● PROMPT:
Print all the records exactly, please.

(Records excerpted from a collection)
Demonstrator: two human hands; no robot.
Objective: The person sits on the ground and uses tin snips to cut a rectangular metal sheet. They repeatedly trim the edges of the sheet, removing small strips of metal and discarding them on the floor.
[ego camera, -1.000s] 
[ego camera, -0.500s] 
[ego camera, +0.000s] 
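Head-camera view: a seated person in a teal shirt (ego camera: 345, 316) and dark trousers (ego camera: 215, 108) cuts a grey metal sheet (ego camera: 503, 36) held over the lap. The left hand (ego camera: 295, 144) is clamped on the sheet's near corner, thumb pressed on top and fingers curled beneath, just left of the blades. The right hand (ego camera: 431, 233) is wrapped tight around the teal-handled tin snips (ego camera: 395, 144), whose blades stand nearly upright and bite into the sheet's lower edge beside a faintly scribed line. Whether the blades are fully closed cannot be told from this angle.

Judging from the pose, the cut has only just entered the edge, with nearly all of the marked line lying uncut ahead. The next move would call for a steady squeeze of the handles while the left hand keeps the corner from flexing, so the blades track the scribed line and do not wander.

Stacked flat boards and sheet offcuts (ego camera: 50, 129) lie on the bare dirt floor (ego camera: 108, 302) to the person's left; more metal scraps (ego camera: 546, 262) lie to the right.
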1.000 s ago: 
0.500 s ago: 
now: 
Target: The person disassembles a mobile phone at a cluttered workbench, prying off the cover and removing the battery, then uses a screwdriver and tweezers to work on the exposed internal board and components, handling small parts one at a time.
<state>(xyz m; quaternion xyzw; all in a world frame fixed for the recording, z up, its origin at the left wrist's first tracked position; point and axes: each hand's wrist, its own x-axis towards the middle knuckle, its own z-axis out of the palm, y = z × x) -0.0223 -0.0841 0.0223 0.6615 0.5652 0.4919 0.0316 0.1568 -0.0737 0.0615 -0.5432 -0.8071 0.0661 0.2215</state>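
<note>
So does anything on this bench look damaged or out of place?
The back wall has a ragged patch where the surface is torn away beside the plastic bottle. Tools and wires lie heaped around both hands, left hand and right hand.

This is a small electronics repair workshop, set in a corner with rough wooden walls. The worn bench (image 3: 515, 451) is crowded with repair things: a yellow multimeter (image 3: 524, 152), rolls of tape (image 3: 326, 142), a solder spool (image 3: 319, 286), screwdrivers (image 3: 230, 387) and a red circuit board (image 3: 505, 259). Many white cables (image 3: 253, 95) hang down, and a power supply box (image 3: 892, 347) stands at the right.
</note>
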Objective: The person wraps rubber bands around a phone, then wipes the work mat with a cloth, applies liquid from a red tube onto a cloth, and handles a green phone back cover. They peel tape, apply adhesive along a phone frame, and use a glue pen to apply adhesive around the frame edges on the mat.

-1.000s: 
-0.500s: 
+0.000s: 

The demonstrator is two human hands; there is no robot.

● RESULT:
Demonstrator: two human hands; no robot.
Objective: The person sits on the ground and uses tin snips to cut a rectangular metal sheet. They repeatedly trim the edges of the sheet, removing small strips of metal and discarding them on the floor.
[ego camera, -1.000s] 
[ego camera, -0.500s] 
[ego camera, +0.000s] 
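Head-camera view: a seated person in a teal shirt (ego camera: 345, 316) and dark trousers (ego camera: 215, 108) cuts a grey metal sheet (ego camera: 503, 36) held over the lap. The left hand (ego camera: 295, 144) is clamped on the sheet's near corner, thumb pressed on top and fingers curled beneath, just left of the blades. The right hand (ego camera: 431, 233) is wrapped tight around the teal-handled tin snips (ego camera: 395, 144), whose blades stand nearly upright and bite into the sheet's lower edge beside a faintly scribed line. Whether the blades are fully closed cannot be told from this angle.

Judging from the pose, the cut has only just entered the edge, with nearly all of the marked line lying uncut ahead. The next move would call for a steady squeeze of the handles while the left hand keeps the corner from flexing, so the blades track the scribed line and do not wander.

Stacked flat boards and sheet offcuts (ego camera: 50, 129) lie on the bare dirt floor (ego camera: 108, 302) to the person's left; more metal scraps (ego camera: 546, 262) lie to the right.
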1.000 s ago: 
0.500 s ago: 
now: 
Target: The person disassembles a mobile phone at a cluttered workbench, prying off the cover and removing the battery, then uses a screwdriver and tweezers to work on the exposed internal board and components, handling small parts one at a time.
<state>(xyz m; quaternion xyzw; all in a world frame fixed for the recording, z up, its origin at the left wrist's first tracked position; point and axes: each hand's wrist, its own x-axis towards the middle knuckle, its own z-axis out of the palm, y = z × x) -0.0223 -0.0841 0.0223 0.6615 0.5652 0.4919 0.0316 0.1568 -0.0737 0.0615 -0.5432 -0.8071 0.0661 0.2215</state>
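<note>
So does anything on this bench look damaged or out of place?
The back wall has a ragged patch where the surface is torn away beside the plastic bottle. Tools and wires lie heaped around both hands, left hand and right hand.

This is a small electronics repair workshop, set in a corner with rough wooden walls. The worn bench (image 3: 515, 451) is crowded with repair things: a yellow multimeter (image 3: 524, 152), rolls of tape (image 3: 326, 142), a solder spool (image 3: 319, 286), screwdrivers (image 3: 230, 387) and a red circuit board (image 3: 505, 259). Many white cables (image 3: 253, 95) hang down, and a power supply box (image 3: 892, 347) stands at the right.
</note>
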Objective: The person wraps rubber bands around a phone, then wipes the work mat with a cloth, applies liquid from a red tube onto a cloth, and handles a green phone back cover. They peel tape, apply adhesive along a phone frame, and use a glue pen to apply adhesive around the frame edges on the mat.

-1.000s: 
-0.500s: 
+0.000s: 

The demonstrator is two human hands; there is no robot.

No more output will be added to the exercise.